Diabetes

Diabetes Health Type 2: Gardening Helps Ex-football Player with Type 2 Diabetes Stay Fit

For a former college athlete, Ephraim Smiley doesn’t really care for exercise.

 

The 6-foot-3 defensive end loved playing football for Butler University in the 1970s, enough so that he tried out for the Canadian Football League. But he didn’t much care for all the work that went with it.

 

“Those guys would come off the field after practice and go in the weight room,” says Smiley, laughing and shaking his head. It makes the 66-year-old retired school counselor tired just thinking about it.  He doesn’t even like going for a walk, though he knows he needs exercise to help control his type 2 diabetes.

 

“That would be boring to somebody like me,” he explains.

 

Smiley prefers to get his exercise while gardening, which he credits for lowering both his blood sugar and his weight during the warmer months of the year.

 

Though it’s still early in the season, he recently finished hauling 8,000 pounds of cricket manure onto a 17-acre organic garden he helps run for a hunger-relief operation in Fort Wayne, Ind.

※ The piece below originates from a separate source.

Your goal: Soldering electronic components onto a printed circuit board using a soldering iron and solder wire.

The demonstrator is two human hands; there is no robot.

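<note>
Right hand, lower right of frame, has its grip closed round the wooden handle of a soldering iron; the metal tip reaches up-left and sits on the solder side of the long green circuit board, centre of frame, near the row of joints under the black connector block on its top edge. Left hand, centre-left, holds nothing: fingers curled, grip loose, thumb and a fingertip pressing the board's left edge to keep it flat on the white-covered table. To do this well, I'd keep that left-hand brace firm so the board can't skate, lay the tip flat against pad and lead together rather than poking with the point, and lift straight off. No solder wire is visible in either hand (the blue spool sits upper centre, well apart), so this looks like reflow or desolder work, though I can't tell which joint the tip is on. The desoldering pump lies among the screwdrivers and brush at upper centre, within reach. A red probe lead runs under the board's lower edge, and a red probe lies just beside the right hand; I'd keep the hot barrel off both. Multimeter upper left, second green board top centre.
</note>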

Carrying a shovel loaded with the pungent material to spread on beds he hopes to plant with green beans was hard work. But because he finds it both rewarding and absorbing, “you’re not even focusing on the fact that you’re getting exercise.”

 

He prefers to call it “agricize,” which he says stands for “agriculturally motivated exercise” such as composting, digging holes and pushing a wheelbarrow. All he knows is, it puts a smile on his face and keeps him out of trouble with his doctor.

 

Smiley admits he’s not the most careful diabetes patient. For most of the 10 years or so since his diagnosis, he couldn’t even have told you if what he had was type 1 or type 2 diabetes. But he began paying more attention to his diet three years ago and lost “40 or maybe even 50 pounds” by cutting out evening snacking, removing the bun from his Big Macs and eating more salads.

 

In past years, the man who calls himself the Jolly Green Giant says he’d “eat like a bear” during the winter months, inevitably replenishing the 15-20 pounds he’d peel off every summer. But he’s been more careful since an artery blockage in January 2016. He had minimal weight gain this past winter, and unseasonably mild weather has already given him an early start on his “agricize” program.

 

Smiley likes to think gardening helps keep him mentally sharp as well as physically fit, and studies back him up on this.

 

“You’re always learning, always observing things,” he says.

 

For example, though he’s been raising pesticide-free vegetables for 40 years, Smiley says he only recently learned the secret to keeping insects off collard greens: Plain old water. “I wash the plants down, and that keeps the insects down.”

 

When he thinks of all the benefits he gets from gardening, it works out to a “win-win-win situation,” Smiley says. “It’s probably the reason I’m still alive.”